Mobility models are used to simulate actual human movement because such movement has an important impact on the network transmission mode and data communication efficiency. Because of the important role that mobility plays in opportunistic networks, studies geared towards understanding the mobility of nodes are actively being conducted. Another objective is to establish mobility models that are both easy to handle and able to reproduce key features of real traces. Current mobility models can be classified into two main categories: individual mobility models and group mobility models.

Individual mobility models deal primarily with the movements of independent nodes, which are completely independent of other nodes. In this case, the mobility models mainly depict the individual characteristics of the nodes. Examples of such models include random walk (RW) [3], random waypoint (RWP) [4], and random direction (RD) [5]. These models are simple and easy to build. However, their nodes are irregular and change sharply, as they may turn urgently and suddenly stop. Further, these models can present unrealistic movements and node distribution is non-uniform in the network. In fact, the actions these models simulate seldom occur in the real mobility of a human being. As a result, several modified RWP models have been proposed [6].

In group mobility models, nodes belonging to a group have similar movement characteristics, whereas nodes related to different groups have diverse mobility patterns. Typical group mobility models include CMM [8], HCMM [9] (and improved versions), reference point group mobility model (RPGM) [7], and community mobility model [10]. The main idea underlying these models is that the location, speed, and movement direction of a mobile node are affected by other nodes in the neighborhood. In recent years, social networks have been extensively studied. Researchers have also applied theoretical models to the mobility models of network nodes, such as the small world in motion (SWIM [11–13]) model—a simple mobility model that generates small worlds of mobile humans. The model is very simple to implement and very efficient in simulations. The mobility pattern of the nodes is based on a simple intuition of human mobility: people go more often to places that are close to their homes and where they can meet a lot of other people.

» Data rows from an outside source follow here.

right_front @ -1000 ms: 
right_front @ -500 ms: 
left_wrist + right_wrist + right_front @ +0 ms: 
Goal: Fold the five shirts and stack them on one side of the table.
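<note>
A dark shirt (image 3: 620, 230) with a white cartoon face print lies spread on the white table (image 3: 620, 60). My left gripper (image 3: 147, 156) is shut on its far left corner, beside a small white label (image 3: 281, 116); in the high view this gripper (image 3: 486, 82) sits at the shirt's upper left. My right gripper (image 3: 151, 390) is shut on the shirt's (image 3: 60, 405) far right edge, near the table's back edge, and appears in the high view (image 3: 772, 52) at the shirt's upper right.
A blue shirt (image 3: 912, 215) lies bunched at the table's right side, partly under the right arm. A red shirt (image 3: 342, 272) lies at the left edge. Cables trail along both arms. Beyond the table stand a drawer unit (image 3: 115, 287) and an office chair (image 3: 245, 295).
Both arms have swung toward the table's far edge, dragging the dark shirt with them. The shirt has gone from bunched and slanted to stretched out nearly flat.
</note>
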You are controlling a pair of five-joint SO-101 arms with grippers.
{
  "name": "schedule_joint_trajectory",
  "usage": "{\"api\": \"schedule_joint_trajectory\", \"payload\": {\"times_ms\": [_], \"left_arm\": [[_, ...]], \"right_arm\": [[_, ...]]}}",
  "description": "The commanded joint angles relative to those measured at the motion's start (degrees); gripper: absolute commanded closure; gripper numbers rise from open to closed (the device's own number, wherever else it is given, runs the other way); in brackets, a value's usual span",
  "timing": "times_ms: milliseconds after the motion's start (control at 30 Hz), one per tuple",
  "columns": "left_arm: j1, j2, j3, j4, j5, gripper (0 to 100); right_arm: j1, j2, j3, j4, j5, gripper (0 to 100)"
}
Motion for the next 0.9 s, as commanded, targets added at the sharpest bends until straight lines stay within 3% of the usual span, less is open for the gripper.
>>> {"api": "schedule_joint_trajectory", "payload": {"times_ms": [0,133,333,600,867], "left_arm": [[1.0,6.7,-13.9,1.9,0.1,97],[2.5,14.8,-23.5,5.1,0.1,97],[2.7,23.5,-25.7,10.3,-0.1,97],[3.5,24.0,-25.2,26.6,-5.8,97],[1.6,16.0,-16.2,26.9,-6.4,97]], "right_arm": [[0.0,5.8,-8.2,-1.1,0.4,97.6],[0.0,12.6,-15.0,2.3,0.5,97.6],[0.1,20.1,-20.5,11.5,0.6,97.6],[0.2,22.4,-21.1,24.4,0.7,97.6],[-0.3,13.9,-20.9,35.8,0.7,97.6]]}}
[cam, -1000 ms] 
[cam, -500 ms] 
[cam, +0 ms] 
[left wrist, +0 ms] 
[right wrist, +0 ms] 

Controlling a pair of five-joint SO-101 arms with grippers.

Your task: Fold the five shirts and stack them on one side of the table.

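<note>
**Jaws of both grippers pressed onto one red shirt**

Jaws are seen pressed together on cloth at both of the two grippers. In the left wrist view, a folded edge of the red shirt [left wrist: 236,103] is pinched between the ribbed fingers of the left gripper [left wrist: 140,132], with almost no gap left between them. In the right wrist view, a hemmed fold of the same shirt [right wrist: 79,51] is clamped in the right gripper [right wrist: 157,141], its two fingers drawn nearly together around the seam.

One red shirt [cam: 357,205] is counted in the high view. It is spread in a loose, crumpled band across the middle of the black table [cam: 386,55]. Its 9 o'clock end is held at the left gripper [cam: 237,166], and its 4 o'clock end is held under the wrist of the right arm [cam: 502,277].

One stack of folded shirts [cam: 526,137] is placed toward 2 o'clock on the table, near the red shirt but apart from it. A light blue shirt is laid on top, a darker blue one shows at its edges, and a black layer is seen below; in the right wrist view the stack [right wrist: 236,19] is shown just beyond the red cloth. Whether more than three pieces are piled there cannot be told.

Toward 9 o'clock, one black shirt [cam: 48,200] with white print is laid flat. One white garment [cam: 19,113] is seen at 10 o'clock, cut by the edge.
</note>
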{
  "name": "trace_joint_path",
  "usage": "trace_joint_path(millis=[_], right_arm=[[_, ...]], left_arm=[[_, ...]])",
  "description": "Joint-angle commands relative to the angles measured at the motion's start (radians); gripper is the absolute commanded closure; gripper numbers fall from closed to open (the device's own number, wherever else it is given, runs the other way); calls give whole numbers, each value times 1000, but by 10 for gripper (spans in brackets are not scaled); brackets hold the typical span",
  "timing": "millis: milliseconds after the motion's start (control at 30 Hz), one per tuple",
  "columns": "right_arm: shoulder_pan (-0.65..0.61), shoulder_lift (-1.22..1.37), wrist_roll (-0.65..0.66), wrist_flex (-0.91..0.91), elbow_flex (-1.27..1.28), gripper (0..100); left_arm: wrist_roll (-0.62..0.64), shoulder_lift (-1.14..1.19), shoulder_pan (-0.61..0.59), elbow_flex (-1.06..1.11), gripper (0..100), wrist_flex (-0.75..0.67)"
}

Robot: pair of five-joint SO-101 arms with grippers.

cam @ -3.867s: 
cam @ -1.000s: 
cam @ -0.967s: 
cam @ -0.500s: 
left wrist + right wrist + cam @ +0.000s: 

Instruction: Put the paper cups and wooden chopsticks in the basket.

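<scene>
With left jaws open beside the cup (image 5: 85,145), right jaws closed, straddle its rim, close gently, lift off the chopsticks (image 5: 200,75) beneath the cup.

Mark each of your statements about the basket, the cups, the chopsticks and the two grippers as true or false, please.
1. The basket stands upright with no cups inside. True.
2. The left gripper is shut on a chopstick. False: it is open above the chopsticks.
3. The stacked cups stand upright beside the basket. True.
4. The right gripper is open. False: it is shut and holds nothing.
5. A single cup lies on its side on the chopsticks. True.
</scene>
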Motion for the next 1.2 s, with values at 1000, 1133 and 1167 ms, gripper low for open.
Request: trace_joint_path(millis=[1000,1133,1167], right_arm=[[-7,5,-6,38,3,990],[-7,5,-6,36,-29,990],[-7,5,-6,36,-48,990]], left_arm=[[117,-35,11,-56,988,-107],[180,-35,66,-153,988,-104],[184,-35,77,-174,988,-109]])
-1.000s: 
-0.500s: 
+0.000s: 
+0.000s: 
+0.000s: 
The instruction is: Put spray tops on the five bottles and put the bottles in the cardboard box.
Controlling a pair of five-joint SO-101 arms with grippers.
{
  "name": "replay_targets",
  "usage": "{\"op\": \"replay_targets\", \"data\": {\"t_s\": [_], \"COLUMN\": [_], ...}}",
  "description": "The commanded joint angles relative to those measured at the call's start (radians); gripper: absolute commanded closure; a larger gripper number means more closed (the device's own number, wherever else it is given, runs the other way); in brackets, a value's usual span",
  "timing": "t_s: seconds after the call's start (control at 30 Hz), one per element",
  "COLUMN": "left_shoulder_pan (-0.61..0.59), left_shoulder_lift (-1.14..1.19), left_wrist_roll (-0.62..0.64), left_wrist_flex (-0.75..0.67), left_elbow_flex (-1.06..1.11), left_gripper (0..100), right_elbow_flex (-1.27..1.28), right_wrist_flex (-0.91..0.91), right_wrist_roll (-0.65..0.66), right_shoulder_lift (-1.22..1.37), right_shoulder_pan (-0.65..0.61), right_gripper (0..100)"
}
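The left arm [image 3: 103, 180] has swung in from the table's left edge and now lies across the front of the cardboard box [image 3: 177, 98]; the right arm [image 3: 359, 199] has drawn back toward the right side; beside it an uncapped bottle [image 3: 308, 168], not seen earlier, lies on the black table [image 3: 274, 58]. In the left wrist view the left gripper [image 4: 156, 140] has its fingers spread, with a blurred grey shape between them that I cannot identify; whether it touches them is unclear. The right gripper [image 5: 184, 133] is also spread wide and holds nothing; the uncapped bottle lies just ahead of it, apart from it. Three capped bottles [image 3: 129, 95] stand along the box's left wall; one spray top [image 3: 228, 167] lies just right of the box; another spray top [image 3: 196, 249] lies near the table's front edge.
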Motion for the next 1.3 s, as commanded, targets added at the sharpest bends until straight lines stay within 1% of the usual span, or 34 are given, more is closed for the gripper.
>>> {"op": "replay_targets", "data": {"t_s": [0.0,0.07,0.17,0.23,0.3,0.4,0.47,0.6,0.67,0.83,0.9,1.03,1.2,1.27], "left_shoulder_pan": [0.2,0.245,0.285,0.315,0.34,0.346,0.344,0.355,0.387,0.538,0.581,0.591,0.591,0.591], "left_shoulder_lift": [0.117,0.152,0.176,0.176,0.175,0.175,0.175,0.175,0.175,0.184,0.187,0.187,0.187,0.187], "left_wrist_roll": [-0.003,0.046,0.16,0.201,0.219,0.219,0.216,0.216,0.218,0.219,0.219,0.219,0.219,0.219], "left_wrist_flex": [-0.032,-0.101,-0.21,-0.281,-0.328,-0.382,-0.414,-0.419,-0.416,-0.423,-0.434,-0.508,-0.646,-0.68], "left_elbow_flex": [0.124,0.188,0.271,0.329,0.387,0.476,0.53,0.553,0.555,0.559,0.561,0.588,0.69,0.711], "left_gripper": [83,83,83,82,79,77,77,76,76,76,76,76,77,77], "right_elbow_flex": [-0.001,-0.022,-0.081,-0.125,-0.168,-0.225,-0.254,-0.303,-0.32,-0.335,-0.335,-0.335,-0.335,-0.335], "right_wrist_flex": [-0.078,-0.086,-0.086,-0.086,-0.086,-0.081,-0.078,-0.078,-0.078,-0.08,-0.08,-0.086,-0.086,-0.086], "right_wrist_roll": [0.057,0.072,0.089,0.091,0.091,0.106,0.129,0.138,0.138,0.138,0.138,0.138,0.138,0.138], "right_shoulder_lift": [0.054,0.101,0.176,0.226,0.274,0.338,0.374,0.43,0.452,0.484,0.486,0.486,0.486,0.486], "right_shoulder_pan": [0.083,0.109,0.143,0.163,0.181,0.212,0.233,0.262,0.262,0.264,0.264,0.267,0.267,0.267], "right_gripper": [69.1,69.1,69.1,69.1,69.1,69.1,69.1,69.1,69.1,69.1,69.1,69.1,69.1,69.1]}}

Most of the mobility models presented above do not capture the social properties of human mobility or only model one aspect of human mobility. Observations of campus students show that their daily lives are regular—in general, they carry out activities in fixed locations, such as classrooms, dormitories, and libraries. At various times throughout the day, students have different opportunities or interests to go to other places. The truncated levy walk (TLW) model has shown that human intentions, rather than geographical artifacts, play a major role in the production of heavy-tail tendencies [14]. By utilizing the pattern of these movements messages can therefore be transmitted more efficiently. To the best of our knowledge, only a few models are available for studying the behaviors and customs of students on a campus. Motivated by this lack, we developed a new campus community mobility model for opportunistic networks that subsumes various types of sub-models, implements switching, and realistically reproduces the daily mobility pattern of students on a campus.

 

3. The Campus Mobility Model

3.1 Students’ Daily Activities Sub-models

Classroom or library, dormitory, and outdoor activity points are the main places for students on campus to stay throughout the day. Thus, the three sub-models in our study are representative of the regularity of student node motility on campus. Figs. 1 and 2, constructed from a real dataset, depict the staying time of student nodes in various places. These distributions conform to actual school life. Moreover, the number of points of interest (POIs) distributed in the different places changes over time. Consequently, we primarily consider three kinds of circumstances and divide the campus mobility model into three sub-models according to students’ social activities. The resulting sub-models are shown in Fig. 4.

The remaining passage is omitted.